==== Source information

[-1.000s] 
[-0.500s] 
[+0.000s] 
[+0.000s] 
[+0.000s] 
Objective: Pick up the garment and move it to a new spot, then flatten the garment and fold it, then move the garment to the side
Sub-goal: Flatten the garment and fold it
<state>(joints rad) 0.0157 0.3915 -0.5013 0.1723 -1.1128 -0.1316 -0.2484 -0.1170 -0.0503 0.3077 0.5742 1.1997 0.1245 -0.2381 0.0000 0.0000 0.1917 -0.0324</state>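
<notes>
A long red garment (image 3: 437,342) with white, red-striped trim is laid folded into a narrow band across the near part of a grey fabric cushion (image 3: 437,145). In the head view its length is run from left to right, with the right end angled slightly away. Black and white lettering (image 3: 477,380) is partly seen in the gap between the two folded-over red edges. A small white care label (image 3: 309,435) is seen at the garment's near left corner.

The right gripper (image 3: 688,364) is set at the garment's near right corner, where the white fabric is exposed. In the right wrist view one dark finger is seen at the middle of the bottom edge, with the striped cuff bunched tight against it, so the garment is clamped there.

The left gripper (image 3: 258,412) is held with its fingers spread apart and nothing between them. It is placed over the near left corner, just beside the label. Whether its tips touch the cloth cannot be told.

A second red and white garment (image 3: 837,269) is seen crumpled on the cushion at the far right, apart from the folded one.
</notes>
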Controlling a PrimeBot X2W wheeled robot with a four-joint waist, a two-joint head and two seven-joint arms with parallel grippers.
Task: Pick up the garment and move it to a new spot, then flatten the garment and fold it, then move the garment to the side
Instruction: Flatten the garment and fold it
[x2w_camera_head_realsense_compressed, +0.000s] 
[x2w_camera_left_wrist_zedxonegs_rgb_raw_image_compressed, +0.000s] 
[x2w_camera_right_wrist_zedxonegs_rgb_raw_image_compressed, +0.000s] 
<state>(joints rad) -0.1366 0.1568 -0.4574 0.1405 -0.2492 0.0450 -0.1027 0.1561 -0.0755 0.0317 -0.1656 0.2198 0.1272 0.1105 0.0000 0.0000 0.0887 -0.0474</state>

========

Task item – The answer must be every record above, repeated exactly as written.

Finished task –
[-1.000s] 
[-0.500s] 
[+0.000s] 
[+0.000s] 
[+0.000s] 
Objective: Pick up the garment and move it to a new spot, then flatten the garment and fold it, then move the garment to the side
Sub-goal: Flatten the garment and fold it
<state>(joints rad) 0.0157 0.3915 -0.5013 0.1723 -1.1128 -0.1316 -0.2484 -0.1170 -0.0503 0.3077 0.5742 1.1997 0.1245 -0.2381 0.0000 0.0000 0.1917 -0.0324</state>
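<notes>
A long red garment (image 3: 437,342) with white, red-striped trim is laid folded into a narrow band across the near part of a grey fabric cushion (image 3: 437,145). In the head view its length is run from left to right, with the right end angled slightly away. Black and white lettering (image 3: 477,380) is partly seen in the gap between the two folded-over red edges. A small white care label (image 3: 309,435) is seen at the garment's near left corner.

The right gripper (image 3: 688,364) is set at the garment's near right corner, where the white fabric is exposed. In the right wrist view one dark finger is seen at the middle of the bottom edge, with the striped cuff bunched tight against it, so the garment is clamped there.

The left gripper (image 3: 258,412) is held with its fingers spread apart and nothing between them. It is placed over the near left corner, just beside the label. Whether its tips touch the cloth cannot be told.

A second red and white garment (image 3: 837,269) is seen crumpled on the cushion at the far right, apart from the folded one.
</notes>
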Controlling a PrimeBot X2W wheeled robot with a four-joint waist, a two-joint head and two seven-joint arms with parallel grippers.
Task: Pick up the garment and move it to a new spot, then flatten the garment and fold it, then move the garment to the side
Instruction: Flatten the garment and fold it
[x2w_camera_head_realsense_compressed, +0.000s] 
[x2w_camera_left_wrist_zedxonegs_rgb_raw_image_compressed, +0.000s] 
[x2w_camera_right_wrist_zedxonegs_rgb_raw_image_compressed, +0.000s] 
<state>(joints rad) -0.1366 0.1568 -0.4574 0.1405 -0.2492 0.0450 -0.1027 0.1561 -0.0755 0.0317 -0.1656 0.2198 0.1272 0.1105 0.0000 0.0000 0.0887 -0.0474</state>

No further answer is expected.